Ethics, Epistemology and Community-Based Research on African Americans

  • Theresa Ann Rajack-Talley
Keywords: Ethics; Epistemology; Methodology; Race; Ethnicity; African American; Research methods.

Abstract

This paper explores the relationship among Ethics, Epistemology and Research Methodologies in the study of African Americans.  A critical review of the literature on research methodologies is used to examine how epistemological denial impacts ethical issues in research on underrepresented minority populations.  The goal is to conduct an analytic review of the role epistemology plays in research aimed at understanding the “other.”  Black scholarship is used to illustrate how Eurocentric values are assumed to be universally applicable and can produce “epistemic racism”[1] for people of color and “epistemic injustice”[2] for underrepresented populations overall. 

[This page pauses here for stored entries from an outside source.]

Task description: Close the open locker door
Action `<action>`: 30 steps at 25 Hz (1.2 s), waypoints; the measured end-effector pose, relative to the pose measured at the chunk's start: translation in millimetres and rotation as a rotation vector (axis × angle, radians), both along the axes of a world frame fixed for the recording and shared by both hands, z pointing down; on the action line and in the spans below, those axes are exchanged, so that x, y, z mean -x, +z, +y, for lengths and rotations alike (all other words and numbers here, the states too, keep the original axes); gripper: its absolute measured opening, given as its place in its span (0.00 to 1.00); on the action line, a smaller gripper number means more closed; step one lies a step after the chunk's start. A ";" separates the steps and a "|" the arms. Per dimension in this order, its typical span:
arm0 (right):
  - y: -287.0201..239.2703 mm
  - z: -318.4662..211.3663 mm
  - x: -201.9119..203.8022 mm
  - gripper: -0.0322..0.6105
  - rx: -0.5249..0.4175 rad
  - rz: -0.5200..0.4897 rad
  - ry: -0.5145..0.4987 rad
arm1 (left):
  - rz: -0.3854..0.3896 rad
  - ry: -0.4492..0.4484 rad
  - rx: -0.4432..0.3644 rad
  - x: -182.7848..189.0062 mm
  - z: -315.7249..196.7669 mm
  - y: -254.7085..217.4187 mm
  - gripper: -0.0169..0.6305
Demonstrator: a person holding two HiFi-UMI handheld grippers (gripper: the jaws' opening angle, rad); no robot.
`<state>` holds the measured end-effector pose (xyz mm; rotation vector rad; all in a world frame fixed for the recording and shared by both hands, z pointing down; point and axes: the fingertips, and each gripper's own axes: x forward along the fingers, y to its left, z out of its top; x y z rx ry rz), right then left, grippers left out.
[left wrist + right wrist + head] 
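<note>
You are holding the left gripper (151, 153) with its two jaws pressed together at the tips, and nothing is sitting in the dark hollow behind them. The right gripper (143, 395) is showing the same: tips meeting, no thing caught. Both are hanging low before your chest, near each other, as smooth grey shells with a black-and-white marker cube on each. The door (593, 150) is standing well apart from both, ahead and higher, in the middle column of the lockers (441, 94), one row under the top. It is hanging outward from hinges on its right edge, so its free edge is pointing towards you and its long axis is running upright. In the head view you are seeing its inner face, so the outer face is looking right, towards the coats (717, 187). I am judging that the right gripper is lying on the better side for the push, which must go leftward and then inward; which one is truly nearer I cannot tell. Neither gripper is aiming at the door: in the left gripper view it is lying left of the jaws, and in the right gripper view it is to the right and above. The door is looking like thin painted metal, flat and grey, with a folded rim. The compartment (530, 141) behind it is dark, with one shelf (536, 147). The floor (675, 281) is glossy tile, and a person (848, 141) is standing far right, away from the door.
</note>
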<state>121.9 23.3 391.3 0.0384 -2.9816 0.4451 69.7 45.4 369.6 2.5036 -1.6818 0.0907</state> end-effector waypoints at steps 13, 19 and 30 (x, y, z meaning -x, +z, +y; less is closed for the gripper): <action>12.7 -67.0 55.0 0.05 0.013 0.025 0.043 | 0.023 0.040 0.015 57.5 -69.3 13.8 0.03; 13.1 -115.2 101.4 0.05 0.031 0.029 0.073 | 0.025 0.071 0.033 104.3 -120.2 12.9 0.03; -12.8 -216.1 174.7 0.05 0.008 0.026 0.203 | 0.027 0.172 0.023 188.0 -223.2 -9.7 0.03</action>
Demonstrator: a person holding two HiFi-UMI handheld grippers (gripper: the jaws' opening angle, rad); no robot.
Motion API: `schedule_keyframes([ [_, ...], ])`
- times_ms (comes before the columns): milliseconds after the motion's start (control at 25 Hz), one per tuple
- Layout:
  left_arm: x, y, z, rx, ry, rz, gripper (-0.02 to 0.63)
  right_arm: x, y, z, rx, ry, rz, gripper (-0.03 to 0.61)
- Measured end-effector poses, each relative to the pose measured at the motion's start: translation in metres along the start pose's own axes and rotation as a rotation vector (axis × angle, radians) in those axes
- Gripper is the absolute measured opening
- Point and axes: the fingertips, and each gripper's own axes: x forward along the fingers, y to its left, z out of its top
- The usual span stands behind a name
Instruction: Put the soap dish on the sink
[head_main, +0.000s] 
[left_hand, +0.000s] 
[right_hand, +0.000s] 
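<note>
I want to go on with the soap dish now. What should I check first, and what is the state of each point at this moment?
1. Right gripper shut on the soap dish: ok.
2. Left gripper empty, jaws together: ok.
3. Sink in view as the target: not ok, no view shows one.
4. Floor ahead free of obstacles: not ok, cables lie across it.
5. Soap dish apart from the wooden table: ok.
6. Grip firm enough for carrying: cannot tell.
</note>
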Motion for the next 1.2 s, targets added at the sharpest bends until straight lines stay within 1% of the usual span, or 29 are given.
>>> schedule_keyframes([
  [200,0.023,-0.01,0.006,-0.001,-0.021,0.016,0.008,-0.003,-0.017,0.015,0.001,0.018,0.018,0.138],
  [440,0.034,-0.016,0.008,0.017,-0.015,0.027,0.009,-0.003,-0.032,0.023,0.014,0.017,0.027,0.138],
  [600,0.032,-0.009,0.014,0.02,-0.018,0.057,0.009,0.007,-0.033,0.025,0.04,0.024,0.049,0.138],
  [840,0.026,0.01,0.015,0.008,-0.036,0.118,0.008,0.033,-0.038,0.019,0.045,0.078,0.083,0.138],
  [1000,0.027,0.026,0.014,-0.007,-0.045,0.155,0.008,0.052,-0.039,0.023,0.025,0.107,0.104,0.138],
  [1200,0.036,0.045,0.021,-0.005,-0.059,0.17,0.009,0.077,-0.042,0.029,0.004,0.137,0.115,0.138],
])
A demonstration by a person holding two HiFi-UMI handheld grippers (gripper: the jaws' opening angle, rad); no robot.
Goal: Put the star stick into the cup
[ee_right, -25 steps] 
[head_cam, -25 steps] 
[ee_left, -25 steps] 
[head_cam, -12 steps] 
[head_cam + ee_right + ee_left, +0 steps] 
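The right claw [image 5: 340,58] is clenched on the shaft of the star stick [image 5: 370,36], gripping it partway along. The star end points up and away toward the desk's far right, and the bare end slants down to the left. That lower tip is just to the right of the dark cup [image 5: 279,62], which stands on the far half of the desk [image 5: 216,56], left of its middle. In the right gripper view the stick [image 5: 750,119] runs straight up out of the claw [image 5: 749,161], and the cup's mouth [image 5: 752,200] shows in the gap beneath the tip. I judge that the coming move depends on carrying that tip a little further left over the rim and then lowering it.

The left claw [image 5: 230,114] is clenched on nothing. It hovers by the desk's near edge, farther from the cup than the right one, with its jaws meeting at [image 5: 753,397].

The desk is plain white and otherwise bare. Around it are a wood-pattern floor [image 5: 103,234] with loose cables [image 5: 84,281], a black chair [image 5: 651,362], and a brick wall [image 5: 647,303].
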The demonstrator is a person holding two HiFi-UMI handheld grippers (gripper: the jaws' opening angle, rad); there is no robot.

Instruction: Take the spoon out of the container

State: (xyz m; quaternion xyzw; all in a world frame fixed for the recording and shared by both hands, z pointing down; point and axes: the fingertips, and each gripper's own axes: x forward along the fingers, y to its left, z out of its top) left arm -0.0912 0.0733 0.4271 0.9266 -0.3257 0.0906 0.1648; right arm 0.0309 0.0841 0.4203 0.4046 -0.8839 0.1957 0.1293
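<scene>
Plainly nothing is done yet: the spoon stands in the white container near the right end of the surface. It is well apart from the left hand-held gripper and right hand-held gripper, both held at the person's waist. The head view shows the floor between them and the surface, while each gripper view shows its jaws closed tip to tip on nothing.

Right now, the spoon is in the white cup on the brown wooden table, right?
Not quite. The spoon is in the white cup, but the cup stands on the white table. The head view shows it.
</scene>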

The paper argues that people-centered research cannot be objective or value-free in design and outcomes, instead, hegemonic paradigms remain embedded in knowledge production, interpretation and validation.  As such, ethical concerns are found in how knowledge is generated (data collection procedures), in the knowledge generated (interpretation and analyses), as well as in the use of knowledge (outcomes).  While the incorporation of reciprocity or reflexivity are helpful in ameliorating some of the ethical concerns they are found to be limiting and different from approaches that use race-based or ethnic-based epistemologies in their research methodologies.

Race or ethnic-based epistemologies reject Eurocentric worldviews and Western ideals that often goes undisclosed in institutes of higher learning (Asante, 1993; Mazama, 2016). Those who resist often face rejection of their knowledge claims (Collins, 2015). Race-based epistemologies are sometimes referred to as Afrocentric epistemologies, but overall they are defined as the method of knowing and understanding the reality of members of a particular group, based on their racial/ethnic identity intersected with gender, cultural and/or other social experiences (McDougal III, 2014, 2017).  Afrocentric or race-based epistemologies address social relations of power and privilege and challenge research in universities that posit epistemic superiority that colonizes or erases other epistemologies that are diversified and globally-centered.  They are inherently socio-political in that they challenge hegemonic structures that sustain inequity and injustice (Rodriguez, 2006), external and internal to the academy.

The paper calls for a paradigm shift in qualitative research where race-based or ethnic–based epistemologies are used to rethink how race and ethnicity are studied (McDougal III, 2017; Stanfield II, 2011). Race-based epistemologies inform research methodologies in that they shape research objectives, questions asked, and the data collection processes where concrete experiences are treated as a criterion of meaning and dialogues are used in assessing knowledge claims. Further, there is an ethic of caring in the data collection process and in the personal accountability of the researcher. The paper concludes that the incorporation of race-based and other diverse epistemological perspectives in qualitative research makes for best research practices because it reduces ethical concerns, and research findings are more diverse, authentic and transformational.